Munggahan Sederhana di Rumah, Cara Sederhana dan Bermakna Dalam Menyambut Datangnya Bulan Suci Ramadan

visitciamis.id Menjelang Ramadhan, biasanya ada beberapa tradisi yang kerap dilakukan masyarakat Indonesia, salah satunya adalah munggahan bersama keluarga atau kerabat.

Munggahan adalah tradisi masyarakat muslim yang biasanya sering dilakukan untuk menyambut datangnya Ramadhan.

Munggahan tidak hanya dapat dilakukan diluar rumah, akan tetapi bisa juga di rumah tanpa mengurangi makna dan suasananya

Umumnya, kegiatan munggahan dilakukan dengan cara makan bersama kerabat atau keluarga, saling bermaafan, berdoa bersama dan bersedekah.

Berikut ini, admin berikan beberapa rekomendasi kegiatan yang bisa kalian lakukan selama munggahan bersama keluarga hanya dengan dirumah saja.

1. Mengirimkan makanan online

Hal ini bisa kalian lakukan bersama keluarga selama munggahan walaupuan kalian hanya melakukannya bersama keluarga dirumah.

Meski tak bisa bertatap muka langsung dan menggelar acara munggahan dengan makan bersama saudara, kalian tetap bisa menunjukkan perhatian dengan cara memesan makanan online.

Anda juga bisa mengajak anak untuk ikut memilih kue apa saja yang ingin diberikan untuk saudaranya, sehingga secara tidak langsung mengajarkan kepada anak kita untuk tetap menjaga silaturahmi.

2. Melakukan video call dengan saudara

Anda memang tak bisa bertemu langsung dengan saudara ataupun kerabat pada saat sebelum puasa atau munggahan.
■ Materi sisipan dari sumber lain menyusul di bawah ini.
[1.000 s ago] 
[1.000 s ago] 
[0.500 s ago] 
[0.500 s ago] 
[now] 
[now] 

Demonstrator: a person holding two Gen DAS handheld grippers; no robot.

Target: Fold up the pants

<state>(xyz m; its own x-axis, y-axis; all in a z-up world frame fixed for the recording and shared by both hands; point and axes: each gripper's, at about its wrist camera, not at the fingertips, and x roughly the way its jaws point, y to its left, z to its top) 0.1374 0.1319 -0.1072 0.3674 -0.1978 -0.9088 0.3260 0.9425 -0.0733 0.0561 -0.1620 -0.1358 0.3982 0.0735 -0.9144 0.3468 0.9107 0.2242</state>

Akan tetapi dengan kemajuan teknologi sekarang, kalian bisa melakukan video call untuk bersilaturahmi dan bermaafan dengan saudara, kerabat sebelum memasuki bulan suci ramadhan.

Bahkan untuk saat ini, sudah tersedia banyak aplikasi yang menawarkan kemudahan video call dengan berbagai sambungan, seperti zoom, google meet, atau beberapa aplikasi lainnya.

3. Ajak anak bersedekah

Seperti yang kita tahu, sedekah punya banyak sekali manfaat untuk kebahagiaan hidup, mulai dari penolak bala, hingga bisa mendapat pahala yang berlipat ganda.

Maka dari itu, tak ada salahnya membiasakan anak menyisihkan tabungannya untuk bersedekah sejak dini.

Jadi, meski tak bisa berkumpul langsung dengan saudara, kerabat, ataupun kakek nenek, tradisi munggahan tetap bisa dimaknai dengan melakukan beberapa hal di atas.

4. Melakukan kegiatan keagamaan

Munggahan di rumah juga dapat diisi dengan berbagai kegiatan yang positif seperti doa bersama, tadarus Al-Qur’an, atau saling memaafkan antaranggota keluarga

Momen ini menjadi kesempatan untuk memperkuat ikatan emosional serta membersihkan hati dari kesalahpahaman yang mungkin terjadi selama setahun terakhir.

Tak kalah penting, munggahan di rumah memberi ruang untuk refleksi diri, orang tua dapat mengajak anak-anak berdiskusi tentang makna Ramadan, pentingnya ibadah, serta nilai kesederhanaan dan empati.